Pergeseran Ancaman dan Panggilan untuk Kohesi Sosial
Mantan Panglima TNI Jenderal TNI (Purn) Andika Perkasa, dalam pidato kuncinya, menyoroti perubahan paradigma ancaman terhadap bangsa. Ia menyatakan bahwa ancaman terbesar saat ini bukan lagi berasal dari potensi konflik bersenjata eksternal, melainkan dari faktor-faktor internal yang dapat melemahkan sendi kebersamaan. Pernyataan ini menempatkan isu ketahanan nasional dalam konteks yang lebih luas, di mana ketangguhan suatu bangsa sangat bergantung pada soliditas sosial dan kemampuan kolektif untuk merawat perbedaan melalui dialog yang konstruktif.
Andika secara khusus mengajak seluruh elemen masyarakat, dengan penekanan pada elite politik dan pemimpin masyarakat, untuk berperan aktif sebagai teladan dalam menciptakan ruang publik yang mempersatukan. Seruan ini diiringi penegasan bahwa institusi pertahanan negara tetap berkomitmen penuh menjaga kedaulatan, namun fondasi ketahanan yang paling hakiki berakar pada masyarakat yang saling menghargai dan bekerja sama. Pandangan ini menggarisbawahi bahwa upaya menjaga persatuan merupakan tanggung jawab kolektif yang melampaui domain keamanan tradisional.
Respons Multi-Pihak dan Ruang untuk Dialog Kebangsaan
Diskusi tersebut menerima berbagai tanggapan dari peserta yang mencerminkan keragaman perspektif dalam melihat isu ketahanan nasional. Berikut adalah beberapa poin pandangan yang muncul:
- Perspektif Generasi Muda: Seorang tokoh pemuda mengapresiasi seruan untuk menjaga persatuan dan mengusulkan agar nilai-nilai kebangsaan disosialisasikan lebih intensif kepada generasi muda melalui platform digital yang mereka akses sehari-hari. Hal ini dianggap sebagai langkah strategis untuk membangun ketahanan nasional yang berkelanjutan dari tingkat akar rumput.

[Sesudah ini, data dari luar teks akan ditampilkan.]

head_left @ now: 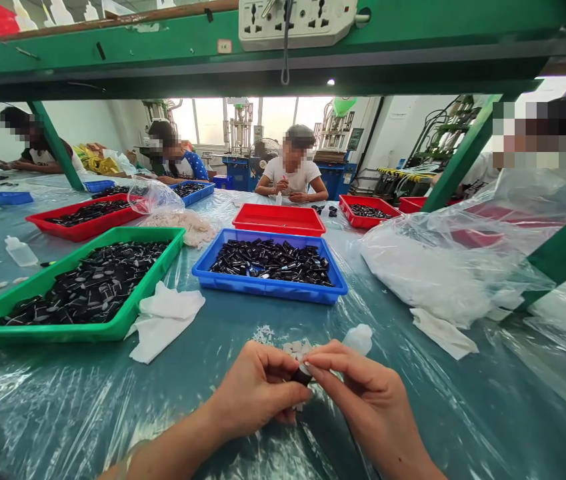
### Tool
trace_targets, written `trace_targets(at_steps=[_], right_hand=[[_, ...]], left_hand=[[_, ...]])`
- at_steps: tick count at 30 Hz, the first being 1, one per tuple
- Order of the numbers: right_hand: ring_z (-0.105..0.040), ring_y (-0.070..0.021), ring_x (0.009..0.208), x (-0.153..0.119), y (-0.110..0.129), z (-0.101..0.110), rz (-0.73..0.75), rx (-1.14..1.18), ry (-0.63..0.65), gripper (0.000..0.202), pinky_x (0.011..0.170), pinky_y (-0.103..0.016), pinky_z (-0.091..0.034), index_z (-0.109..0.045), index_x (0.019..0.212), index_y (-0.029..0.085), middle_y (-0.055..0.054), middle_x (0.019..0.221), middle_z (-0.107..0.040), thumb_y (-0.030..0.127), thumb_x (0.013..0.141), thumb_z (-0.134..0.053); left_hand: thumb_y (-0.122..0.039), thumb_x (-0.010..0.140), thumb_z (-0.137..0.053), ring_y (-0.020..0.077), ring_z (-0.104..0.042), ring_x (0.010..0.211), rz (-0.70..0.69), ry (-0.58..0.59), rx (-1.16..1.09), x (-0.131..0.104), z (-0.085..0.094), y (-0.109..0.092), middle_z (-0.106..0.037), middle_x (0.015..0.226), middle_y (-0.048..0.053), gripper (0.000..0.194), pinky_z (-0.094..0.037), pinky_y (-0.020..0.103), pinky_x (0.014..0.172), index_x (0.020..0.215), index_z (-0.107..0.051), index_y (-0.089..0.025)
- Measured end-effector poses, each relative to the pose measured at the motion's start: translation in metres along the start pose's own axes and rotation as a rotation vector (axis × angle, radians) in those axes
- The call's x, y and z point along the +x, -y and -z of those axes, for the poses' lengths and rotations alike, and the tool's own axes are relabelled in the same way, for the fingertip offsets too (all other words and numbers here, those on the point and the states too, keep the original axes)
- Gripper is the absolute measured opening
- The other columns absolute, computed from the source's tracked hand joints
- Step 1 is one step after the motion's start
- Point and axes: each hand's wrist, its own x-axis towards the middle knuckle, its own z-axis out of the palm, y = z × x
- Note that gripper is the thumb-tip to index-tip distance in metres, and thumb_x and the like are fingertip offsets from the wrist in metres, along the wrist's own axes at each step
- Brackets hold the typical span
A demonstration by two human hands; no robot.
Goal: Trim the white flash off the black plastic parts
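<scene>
My left hand point(255, 383) grips a small black part point(302, 375) between thumb and fingers, low over the table. My right hand point(370, 390) comes in from the other side, thumb and forefinger pinched on a small whitish piece point(305, 367) at the part's top end. The fingers partly cover both, so their exact shape is hidden. Just behind my hands lie loose pale pieces point(297, 348) and a scatter of tiny white bits point(263, 333). A translucent plastic bottle point(359, 339) rests beyond my right fingers.
Ahead stand a blue tray point(267, 288) and a green tray point(125, 319) of black parts, with a red tray point(279, 227) behind. White cloth point(167, 317) lies between them. Clear plastic bags point(443, 267) pile up at right. A green shelf beam point(163, 50) crosses overhead; several people sit around.
</scene>
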Motion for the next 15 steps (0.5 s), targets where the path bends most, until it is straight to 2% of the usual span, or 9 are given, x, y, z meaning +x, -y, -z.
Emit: trace_targets(at_steps=[9,15], right_hand=[[-0.066,-0.0143,0.073,-0.0004,0.0015,0.0017,0.115,-0.09,0.042,0.03,0.063,-0.023,-0.053,-0.072,0.095,0.029,-0.001,0.083,-0.069,0.006,0.08,-0.059],[-0.064,-0.0131,0.074,-0.0059,-0.0065,-0.0017,0.258,-0.283,-0.009,0.028,0.063,-0.022,-0.053,-0.069,0.097,0.023,-0.003,0.084,-0.067,0.004,0.079,-0.06]], left_hand=[[-0.018,0.064,-0.062,0.0083,-0.052,0.043,0.0,-0.017,0.004,-0.0004,-0.0008,-0.003,-0.054,0.05,-0.003,0.011,-0.04,0.017,0.042,0.069,-0.068,-0.01],[-0.019,0.067,-0.059,0.0098,-0.053,0.043,-0.028,-0.045,0.053,-0.0003,-0.0029,0.0002,-0.053,0.049,-0.002,0.012,-0.04,0.017,0.042,0.068,-0.066,-0.01]])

- Perspektif Historis: Sejarawan yang hadir memberikan konteks tambahan dengan merujuk pada sejarah panjang Indonesia, yang penuh dengan contoh bagaimana musyawarah dan dialog berhasil menjembatani perbedaan yang cukup tajam di antara berbagai kelompok. Pelajaran sejarah ini diangkat sebagai modal sosial untuk mengatasi tantangan kekinian.
- Konsensus Dialog: Secara umum, diskusi berakhir dengan kesepahaman bahwa ruang pertemuan dan percakapan antar berbagai kelompok perlu terus diperluas dan difasilitasi secara inklusif. Hal ini dianggap sebagai mekanisme penting untuk meredam potensi konflik dan memperkuat kohesi sosial dalam rangka membangun ketahanan nasional yang tangguh.
Berbagai respons ini menunjukkan bahwa meskipun terdapat keragaman dalam pendekatan, terdapat benang merah kesepahaman mengenai pentingnya komunikasi dan edukasi sebagai pilar utama dalam merawat persatuan bangsa. Dialog lintas generasi dan disiplin ilmu dianggap sebagai langkah konkret untuk mengonsolidasikan pandangan tentang ketahanan nasional yang lebih komprehensif dan partisipatif.
Menutup pembahasan, narasi yang berkembang mengarah pada optimisme bahwa ruang untuk rekonsiliasi dan titik temu selalu terbuka. Semangat untuk terus membangun dialog yang produktif, dengan belajar dari sejarah dan mengadaptasi metode komunikasi masa kini, menjadi kunci dalam merespons dinamika ancaman yang terus berubah. Dengan komitmen bersama dari seluruh pihak, menjaga persatuan dan kesatuan bukan hanya sebagai jargon, melainkan sebagai praktik hidup sehari-hari yang akan memperkuat fondasi ketahanan nasional Indonesia di tengah kompleksitas tantangan global maupun domestik.